TRY IT –
Every line in the listing below that holds the word "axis" should be returned.

*** Opening INFORMATION SUPPLIED ***

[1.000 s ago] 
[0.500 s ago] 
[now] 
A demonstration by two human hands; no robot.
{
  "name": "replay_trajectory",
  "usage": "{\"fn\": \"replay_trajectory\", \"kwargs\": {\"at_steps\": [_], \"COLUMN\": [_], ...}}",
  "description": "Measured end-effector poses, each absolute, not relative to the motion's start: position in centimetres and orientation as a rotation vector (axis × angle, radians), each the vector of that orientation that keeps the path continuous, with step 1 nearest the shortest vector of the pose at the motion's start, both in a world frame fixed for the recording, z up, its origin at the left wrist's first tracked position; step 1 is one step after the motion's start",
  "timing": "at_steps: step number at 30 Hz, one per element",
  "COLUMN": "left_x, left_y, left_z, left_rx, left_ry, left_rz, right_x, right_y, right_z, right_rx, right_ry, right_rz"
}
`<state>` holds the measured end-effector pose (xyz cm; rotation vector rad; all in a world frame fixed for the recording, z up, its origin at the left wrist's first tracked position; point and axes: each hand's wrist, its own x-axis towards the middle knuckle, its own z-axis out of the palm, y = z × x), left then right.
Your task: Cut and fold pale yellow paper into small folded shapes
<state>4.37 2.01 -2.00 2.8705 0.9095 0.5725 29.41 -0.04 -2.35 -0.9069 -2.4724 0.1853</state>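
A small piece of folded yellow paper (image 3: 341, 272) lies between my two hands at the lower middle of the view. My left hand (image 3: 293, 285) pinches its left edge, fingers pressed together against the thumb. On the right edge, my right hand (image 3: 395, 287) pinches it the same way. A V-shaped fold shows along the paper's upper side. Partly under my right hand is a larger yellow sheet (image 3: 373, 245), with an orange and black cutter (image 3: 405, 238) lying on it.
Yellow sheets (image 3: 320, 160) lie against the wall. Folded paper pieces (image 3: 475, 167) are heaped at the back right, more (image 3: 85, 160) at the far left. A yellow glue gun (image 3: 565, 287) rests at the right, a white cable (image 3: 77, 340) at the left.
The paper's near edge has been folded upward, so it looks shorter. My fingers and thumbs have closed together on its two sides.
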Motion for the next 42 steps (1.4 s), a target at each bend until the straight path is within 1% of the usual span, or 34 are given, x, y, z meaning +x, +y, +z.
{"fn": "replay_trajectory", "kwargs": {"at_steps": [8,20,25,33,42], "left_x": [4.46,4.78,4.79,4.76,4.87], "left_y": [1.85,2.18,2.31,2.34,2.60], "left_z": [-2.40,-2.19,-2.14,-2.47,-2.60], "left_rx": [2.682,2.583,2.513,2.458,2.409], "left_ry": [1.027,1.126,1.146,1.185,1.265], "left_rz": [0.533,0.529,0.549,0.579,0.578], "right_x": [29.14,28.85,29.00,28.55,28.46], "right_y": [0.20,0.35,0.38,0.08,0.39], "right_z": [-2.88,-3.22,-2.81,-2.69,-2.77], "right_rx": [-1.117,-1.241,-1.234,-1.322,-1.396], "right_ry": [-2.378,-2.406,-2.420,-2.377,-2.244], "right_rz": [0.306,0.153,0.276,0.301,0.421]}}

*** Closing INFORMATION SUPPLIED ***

RESULT OF THIS TASK –
  "description": "Measured end-effector poses, each absolute, not relative to the motion's start: position in centimetres and orientation as a rotation vector (axis × angle, radians), each the vector of that orientation that keeps the path continuous, with step 1 nearest the shortest vector of the pose at the motion's start, both in a world frame fixed for the recording, z up, its origin at the left wrist's first tracked position; step 1 is one step after the motion's start",
`<state>` holds the measured end-effector pose (xyz cm; rotation vector rad; all in a world frame fixed for the recording, z up, its origin at the left wrist's first tracked position; point and axes: each hand's wrist, its own x-axis towards the middle knuckle, its own z-axis out of the palm, y = z × x), left then right.

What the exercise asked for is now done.